Wouldn't they be the complete opposite as in negative cordinates. Since going counter clockwise is - and clock wise is + .

You are still measuring a distance (of the arc), are you not?
 
QuarkCharmer said:
It says that the center is at the origin, point (0,0), and a point on the circle is (.40,.30). Isn't there some way that you could find the radius from that? Once you have that, is there some sort of "relationship" between the radius of a circle and it's diameter?

So if its positioned at (0,0) then that would mean that the radius is 4 and the 8. Yes there is because radius is half of the diameter.

So this is basically an easy question but I'm just making it hard.
 
I meant circumference, not diameter! Sorry about that.

Isn't there some relationship between the radius and the circumference? (think about what a radian is)
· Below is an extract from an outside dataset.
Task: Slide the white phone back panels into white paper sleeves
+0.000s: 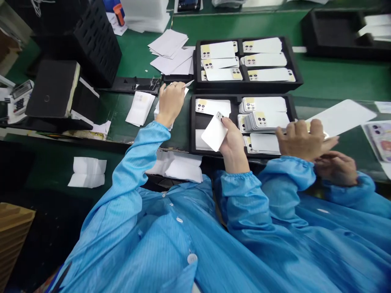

The radius is going to be the value given by the distance formula between the given points right?
 
QuarkCharmer said:
I meant circumference, not diameter! Sorry about that.

Isn't there some relationship between the radius and the circumference? (think about what a radian is)

The radius is going to be the value given by the distance formula between the given points right?

Yes because 2\pir and that is also to find the radian. You take the radius and use that to go around the make up of the circle which is usualy 6.28 with just a circle. So the formula for radian = arc length/radius .
 
Using the formula, arc-length = theta*radius, can't you figure out the arc length?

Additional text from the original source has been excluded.